As feature sizes continue to shrink, the need for new materials and processes becomes more urgent. In order to achieve high-resolution patterns and low line edge roughness (LER), there have been many studies on small molecular resists. In terms of processes, there have been growing interests in negative-tone development because of its better performance in printing narrow trenches and contact holes. As new patterning materials, we have synthesized inorganic nanoparticle resists that consist of a metal oxide (HfO2 or ZrO2) core surrounded by organic ligands. The inorganic core provides high etch-resistance while the organic ligands give the resists photochemical functionality. Because of their high etch-resistance, thin films of these nanoparticle photoresists are sufficient to provide good pattern transfer to the substrate and eliminate problems such as pattern collapse.
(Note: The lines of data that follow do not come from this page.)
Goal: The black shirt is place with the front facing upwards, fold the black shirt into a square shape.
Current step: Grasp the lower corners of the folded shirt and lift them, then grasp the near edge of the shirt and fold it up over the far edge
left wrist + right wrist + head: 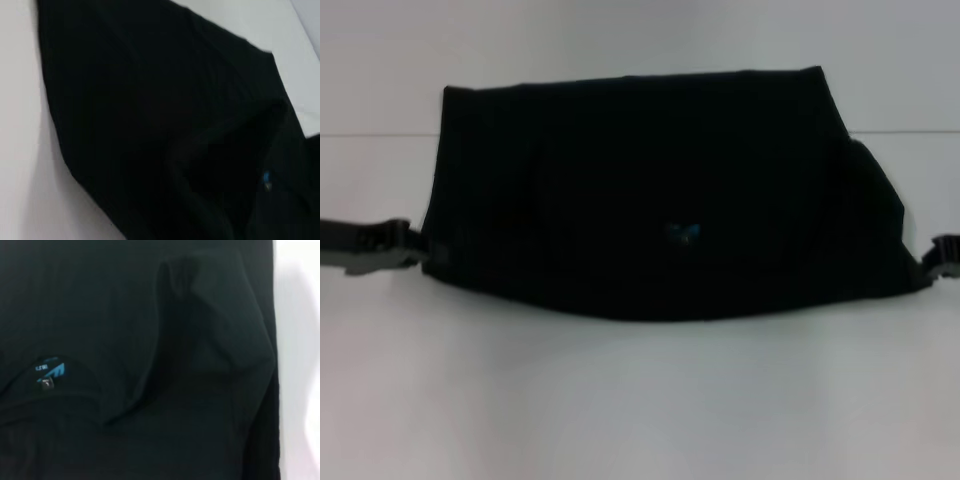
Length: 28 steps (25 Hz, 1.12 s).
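Black shirt folded into a wide band, one tool at each end.

The black shirt (650, 200) lay across the white counter (640, 400) as a broad, doubled-over band, plain black on top, its blue neck label (682, 234) near the front edge. It spanned between the left tool (408, 245) and right tool (932, 262), each touching a lower corner, probably to carry the next fold. Whether either tool clamped the cloth could not be told.
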Tool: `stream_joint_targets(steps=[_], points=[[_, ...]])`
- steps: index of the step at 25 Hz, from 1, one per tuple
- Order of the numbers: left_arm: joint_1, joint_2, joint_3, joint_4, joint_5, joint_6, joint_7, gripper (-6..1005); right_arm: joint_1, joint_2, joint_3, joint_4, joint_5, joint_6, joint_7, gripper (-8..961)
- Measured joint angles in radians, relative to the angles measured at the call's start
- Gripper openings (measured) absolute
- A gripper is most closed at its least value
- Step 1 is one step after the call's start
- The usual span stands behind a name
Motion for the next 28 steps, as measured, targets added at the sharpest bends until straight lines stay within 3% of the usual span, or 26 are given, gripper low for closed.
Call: stream_joint_targets(steps=[11, 20, 28], points=[[0.078, 0.016, -0.008, 0.09, 0.095, 0.299, 0.011, 113, -0.09, -0.02, 0.012, -0.06, 0.0, -0.286, -0.028, 4], [0.098, 0.01, -0.004, 0.12, 0.108, 0.451, 0.025, 122, -0.148, -0.009, 0.02, -0.111, 0.0, -0.429, -0.037, 4], [0.097, 0.006, -0.033, 0.133, 0.128, 0.444, 0.021, 129, -0.167, -0.003, 0.075, -0.153, 0.004, -0.488, -0.051, 4]])
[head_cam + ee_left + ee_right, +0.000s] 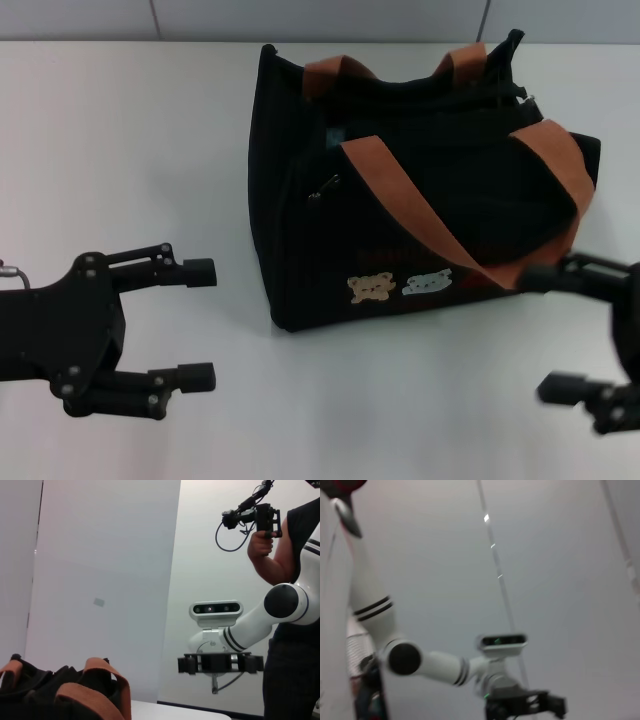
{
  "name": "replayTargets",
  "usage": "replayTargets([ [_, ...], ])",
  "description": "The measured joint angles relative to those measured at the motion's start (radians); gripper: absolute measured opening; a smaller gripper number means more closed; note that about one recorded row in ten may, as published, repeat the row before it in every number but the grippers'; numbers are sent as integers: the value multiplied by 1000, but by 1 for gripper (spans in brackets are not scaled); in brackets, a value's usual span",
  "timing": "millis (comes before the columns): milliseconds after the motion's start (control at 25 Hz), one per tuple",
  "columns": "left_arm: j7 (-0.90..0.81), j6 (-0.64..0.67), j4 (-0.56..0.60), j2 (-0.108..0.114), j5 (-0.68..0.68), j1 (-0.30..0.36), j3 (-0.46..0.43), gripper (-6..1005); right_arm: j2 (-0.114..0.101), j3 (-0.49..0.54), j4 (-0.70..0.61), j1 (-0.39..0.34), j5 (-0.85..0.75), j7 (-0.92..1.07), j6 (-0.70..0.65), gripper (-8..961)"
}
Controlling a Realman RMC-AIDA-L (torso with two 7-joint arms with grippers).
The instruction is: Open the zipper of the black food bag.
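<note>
The black food bag (440, 200) stands upright at the middle of the white table, with orange-brown straps (400, 200) draped over it and two bear patches (372, 288) low on its near face. The zipper (420, 88) runs along the bag's top between the straps; I cannot make out its pull tab. A shorter pocket zipper with a silver pull (322, 188) sits on the near face. My left gripper (200, 325) hovers open to the bag's near left, apart from it. My right gripper (552, 333) is open at the bag's near right corner, its upper finger close to the bag.
The white table (130, 150) reaches a pale wall behind the bag. In the left wrist view the bag's straps (102, 680) show low down, the right arm's gripper (220, 663) beyond them, and a person (295, 555) holding a device stands behind.
</note>
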Motion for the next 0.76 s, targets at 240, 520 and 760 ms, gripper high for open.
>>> replayTargets([
  [240, -5, 3, 4, -10, 3, 4, 0, 846, 17, -12, -14, 26, -3, 1, 20, 839],
  [520, -3, 4, 4, -11, -2, 8, -8, 846, 21, -35, -18, 42, -5, 5, 20, 839],
  [760, 2, 7, 3, -14, -3, 10, -12, 846, 20, -35, -20, 43, -5, 11, 16, 839],
])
Negative-tone patterning of these nanoparticle photoresists can be achieved by using an organic solvent. The small sizes (1-3nm) of these nanoparticle resists can also enable high-resolution patterning and have the potential to reduce LER. We have successfully shown negative-tone patterning of these nanoparticle resists with features as small as 30 nm using both e-beam and EUV lithography and this paper seeks to study the NTD results with different negative-tone developers.